In a hospital-based case-control study published in 2009 in the Asian Pacific Journal of Cancer Prevention, researchers from Kolkata, India, recruited 108 people treated for colorectal cancer and 324 controls. All of the participants were from the Malabar region of Kerala, India. The researchers found “that intake of beef, refined carbohydrates, and tobacco promote colorectal cancer” (Nayak, Sasi, Sreejayan, & Mandal, 2009).

Consumption of Sugar-Sweetened Drinks

There are a wide variety of sugar-sweetened beverages. Of course, there are the many types of sodas, such as Coke and Pepsi. But there are also energy drinks such as Red Bull and Monster, fruit drinks such as Kool-Aid and Hi-C, and fruit ades, such as Gatorade and lemonade. They all contain large amounts of sugar. And, according to an article published in 2009 in the Archives of Pediatrics and Adolescent Medicine, “sugary drinks are the main source of added sugar in the daily diet of children.” A 12-ounce serving of soda has “the equivalent of 10 teaspoons of sugar.” Moreover, “between 56% and 85% of children in school have at least one can of soda every day.” Clearly, the high levels of sugar in these drinks “provide a lot of calories very quickly” (Moreno, Furtner, & Rivara, 2009).

An 2008 article in Pediatrics presented a stunning finding. Researchers from New York City, Boston, and Baltimore noted that “per-capita daily caloric contribution from sugar-sweetened beverages and 100% fruit juice increased from 242 Kcal/day…in 1988–1994 to 270 Kcal/day in 1999–2004.” Moreover, “sugar-sweetened beverage intake increased from 204 to 224 kcal/day and 100% fruit juice increased from 38 to 48 kcal/day.” The researchers said that the greatest increases—about 20 percent—were seen among children between the ages of 6 and 11. While there were no changes in per capita consumption among white adolescents, significant increases were found among black and Mexican American youths. Preschool-age children tended to consume fruit drinks; adolescents were more likely to drink soda. The researchers concluded that “children and adolescents today derive 10% to 15% of total calories from sugar-sweetened beverages and 100% fruit juice.” The researchers noted that such high levels of sugar-sweetened beverage consumption contribute to the alarming and ever-growing rates of children who are overweight or obese (Wang, Bleich, & Gortmaker, 2008). In fact, it is now very common for children to be overweight or obese. And children who are overweight and obese are at increased risk for high cholesterol, Type 2 diabetes, high blood pressure, and psychiatric and social problems.

A study conducted at the New York City Department of Health and Mental Hygiene and published in 2009 in Obesity examined the association between excess weight and obesity and the consumption of sugar-sweetened beverages by 365 low-income African American preschool children between the ages of 3 and 5three and five. The children were examined at a dental clinic between 2002 and 2003; the examination was repeated two years later. During the first visit, the researchers found that 12.9 percent of the children were overweight; two years later, that figure had increased to 18.7 percent. During the first visit, the children had an obesity rate of 10.3 percent; two years later, that had increased to 20.4 percent. The researchers determined that “high consumption of sugar-sweetened beverages was significantly associated with an increased risk for obesity” (Lim et al., 2009).

And, it appears that children who drink sugar-sweetened carbonated beverages are likely to grow into adolescents who have less-than-ideal diets. In a study published in 2010 in the Journal of the American Dietetic Association, Pennsylvania researchers found that, compared to children who did not consume soda at the age of five years, children who did consume soda at the age of five years “had higher subsequent soda intake, lower milk intake, higher intake of added sugars, lower protein, fiber, vitamin D, calcium, magnesium, phosphorous, and potassium from ages 5 to 15 years” (Fiorito et al., 2010).
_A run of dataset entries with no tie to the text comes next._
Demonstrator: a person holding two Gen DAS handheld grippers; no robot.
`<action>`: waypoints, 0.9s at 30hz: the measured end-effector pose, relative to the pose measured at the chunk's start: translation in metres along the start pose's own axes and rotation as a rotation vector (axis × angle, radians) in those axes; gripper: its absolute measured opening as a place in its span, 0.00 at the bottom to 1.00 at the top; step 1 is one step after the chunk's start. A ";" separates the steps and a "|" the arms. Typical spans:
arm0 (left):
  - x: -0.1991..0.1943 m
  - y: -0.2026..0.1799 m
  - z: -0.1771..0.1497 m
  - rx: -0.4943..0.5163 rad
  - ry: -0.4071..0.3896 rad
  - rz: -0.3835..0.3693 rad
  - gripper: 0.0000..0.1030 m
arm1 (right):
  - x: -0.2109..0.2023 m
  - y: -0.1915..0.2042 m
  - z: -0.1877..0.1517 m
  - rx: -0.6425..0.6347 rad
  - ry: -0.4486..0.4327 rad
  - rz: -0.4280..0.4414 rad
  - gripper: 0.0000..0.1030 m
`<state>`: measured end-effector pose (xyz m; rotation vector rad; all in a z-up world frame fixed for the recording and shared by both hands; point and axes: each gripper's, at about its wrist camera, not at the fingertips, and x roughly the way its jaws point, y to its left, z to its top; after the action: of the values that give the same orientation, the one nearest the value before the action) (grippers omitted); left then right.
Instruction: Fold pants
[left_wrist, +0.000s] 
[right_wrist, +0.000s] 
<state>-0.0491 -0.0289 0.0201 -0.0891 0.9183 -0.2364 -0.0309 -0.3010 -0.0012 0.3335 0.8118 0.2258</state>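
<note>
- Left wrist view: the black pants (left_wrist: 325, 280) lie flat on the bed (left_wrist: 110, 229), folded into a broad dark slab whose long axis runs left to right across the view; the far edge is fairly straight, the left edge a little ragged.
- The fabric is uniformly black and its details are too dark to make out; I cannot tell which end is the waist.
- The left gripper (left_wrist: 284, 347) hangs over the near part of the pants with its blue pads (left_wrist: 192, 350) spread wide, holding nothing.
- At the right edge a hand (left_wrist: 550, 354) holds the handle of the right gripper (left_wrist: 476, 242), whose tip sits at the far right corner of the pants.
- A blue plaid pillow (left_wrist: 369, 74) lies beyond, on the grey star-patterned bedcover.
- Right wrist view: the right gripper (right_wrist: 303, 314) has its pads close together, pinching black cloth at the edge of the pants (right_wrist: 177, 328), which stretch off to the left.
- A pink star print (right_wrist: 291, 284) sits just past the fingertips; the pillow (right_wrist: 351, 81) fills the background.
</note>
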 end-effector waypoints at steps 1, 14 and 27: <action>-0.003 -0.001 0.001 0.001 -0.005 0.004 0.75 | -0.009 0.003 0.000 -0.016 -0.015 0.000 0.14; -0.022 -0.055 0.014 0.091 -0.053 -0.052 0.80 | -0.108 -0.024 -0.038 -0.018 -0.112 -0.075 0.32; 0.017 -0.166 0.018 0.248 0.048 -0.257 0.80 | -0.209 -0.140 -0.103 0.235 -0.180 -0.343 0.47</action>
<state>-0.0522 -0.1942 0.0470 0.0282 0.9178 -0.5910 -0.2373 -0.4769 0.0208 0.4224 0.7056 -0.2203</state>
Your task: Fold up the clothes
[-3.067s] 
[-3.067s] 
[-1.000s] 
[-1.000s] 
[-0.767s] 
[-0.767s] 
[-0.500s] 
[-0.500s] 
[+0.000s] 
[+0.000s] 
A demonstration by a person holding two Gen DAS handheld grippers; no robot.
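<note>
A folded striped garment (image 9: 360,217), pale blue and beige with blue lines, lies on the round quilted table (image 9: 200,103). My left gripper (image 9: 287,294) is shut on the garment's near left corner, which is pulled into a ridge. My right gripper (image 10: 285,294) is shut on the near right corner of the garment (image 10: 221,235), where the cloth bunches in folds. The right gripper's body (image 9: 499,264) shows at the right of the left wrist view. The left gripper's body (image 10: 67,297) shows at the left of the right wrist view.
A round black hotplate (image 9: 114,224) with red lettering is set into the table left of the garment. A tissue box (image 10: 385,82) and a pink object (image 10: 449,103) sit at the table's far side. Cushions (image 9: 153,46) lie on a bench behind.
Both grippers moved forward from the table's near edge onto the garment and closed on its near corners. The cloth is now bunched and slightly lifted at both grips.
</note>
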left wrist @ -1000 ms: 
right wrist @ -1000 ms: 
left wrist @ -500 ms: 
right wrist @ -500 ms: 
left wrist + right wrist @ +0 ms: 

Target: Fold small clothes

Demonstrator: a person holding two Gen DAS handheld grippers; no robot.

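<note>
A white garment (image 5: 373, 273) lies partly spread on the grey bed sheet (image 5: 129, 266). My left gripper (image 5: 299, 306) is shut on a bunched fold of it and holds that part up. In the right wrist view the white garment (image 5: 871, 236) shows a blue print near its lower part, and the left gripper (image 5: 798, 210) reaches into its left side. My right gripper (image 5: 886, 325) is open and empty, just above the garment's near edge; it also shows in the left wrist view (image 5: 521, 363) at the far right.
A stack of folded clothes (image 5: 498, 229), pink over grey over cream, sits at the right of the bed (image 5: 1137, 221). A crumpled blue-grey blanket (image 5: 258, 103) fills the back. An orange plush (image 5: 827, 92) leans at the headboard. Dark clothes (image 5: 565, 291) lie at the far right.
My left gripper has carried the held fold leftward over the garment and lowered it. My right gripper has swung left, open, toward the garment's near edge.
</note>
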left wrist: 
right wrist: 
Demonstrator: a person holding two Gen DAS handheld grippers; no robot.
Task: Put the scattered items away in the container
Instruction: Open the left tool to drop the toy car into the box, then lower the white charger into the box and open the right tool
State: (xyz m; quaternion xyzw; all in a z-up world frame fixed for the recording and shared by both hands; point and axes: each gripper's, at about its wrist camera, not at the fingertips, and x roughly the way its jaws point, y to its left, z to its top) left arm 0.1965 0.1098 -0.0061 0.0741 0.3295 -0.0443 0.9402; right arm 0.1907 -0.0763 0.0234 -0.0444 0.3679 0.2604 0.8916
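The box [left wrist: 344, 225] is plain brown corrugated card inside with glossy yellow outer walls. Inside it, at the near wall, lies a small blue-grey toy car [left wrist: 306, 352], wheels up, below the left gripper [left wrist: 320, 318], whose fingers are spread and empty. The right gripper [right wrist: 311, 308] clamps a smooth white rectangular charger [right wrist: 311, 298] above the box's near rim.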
In another study from New York City, Boston, and Baltimore that was published in 2009 in the American Journal of Clinical Nutrition, researchers reviewed trends in the consumption of sugar-sweetened beverages by U.S. adults. The researchers learned that between the periods 1988 to 1994 and 1999 to 2004, the percentage of adults who drank sugar-sweetened beverages increased from 58 percent to 63 percent. On average, the daily consumption increased by six ounces. Consumption was highest among young adults, especially young blacks, and lowest among the elderly. The researchers noted that the consumption of sugar-sweetened beverages “comprises a considerable source of total daily intake and is the largest source of beverage calories.” Why is this important? The consumption of sugar-sweetened beverages “is highest among subgroups also at greatest risk of obesity and type 2 diabetes” (Bleich, Wang, Wang, & Gortmaker, 2009). It should therefore surprise no one that the Dietary Guidelines for Americans prepared by the United States Department of Agriculture (2011) advise Americans to reduce their intake of sugar-sweetened beverages.

Whole-Grain Carbohydrates

It is important to underscore that there is a huge difference between refined or processed carbohydrates and whole-grain carbohydrates. While refined or processed carbohydrates are primarily empty calories, whole-grain carbohydrates comprise an integral part of a healthful diet. Whole-grain carbohydrates consist of three main edible components: the endosperm, germ, and bran. The endosperm, which is the inner part of the grain, is all starch. It has very little nutritional value. However, the germ and bran have incredible amounts of nutrients. The germ contains B vitamins, vitamin E, selenium, magnesium, iron, copper, zinc, and trace minerals. In addition, it has phytochemicals. The consumption of phytochemicals has been associated with improving cardiovascular health and reductions in levels of cancer. The bran is filled with fiber, which is associated with lowering levels of cholesterol, reducing heart disease, and supporting digestive health. There is plenty of research supporting these claims.

In a randomized controlled trial published in 2010 in the Journal of the American Dietetic Association, Illinois researchers investigated whether a whole grain, ready-to-eat (RTE) oat cereal could improve the health of overweight and obese adults. At the beginning of the study, all of the participants had elevated levels of LDL (“bad”) cholesterol. The participants were divided into two groups. One group ate two daily portions of a whole-grain RTE oat cereal that contained fiber; the other ate energy-matched low-fiber foods. At the end of 12 weeks, 144 participants had completed the study. The researchers found that the group of people eating RTE oat cereal had significantly lowered levels of LDL cholesterol. While there was no difference in weight loss between the two groups, the group eating RTE oat cereal had greater decreases in waist circumference (Maki et al., 2010).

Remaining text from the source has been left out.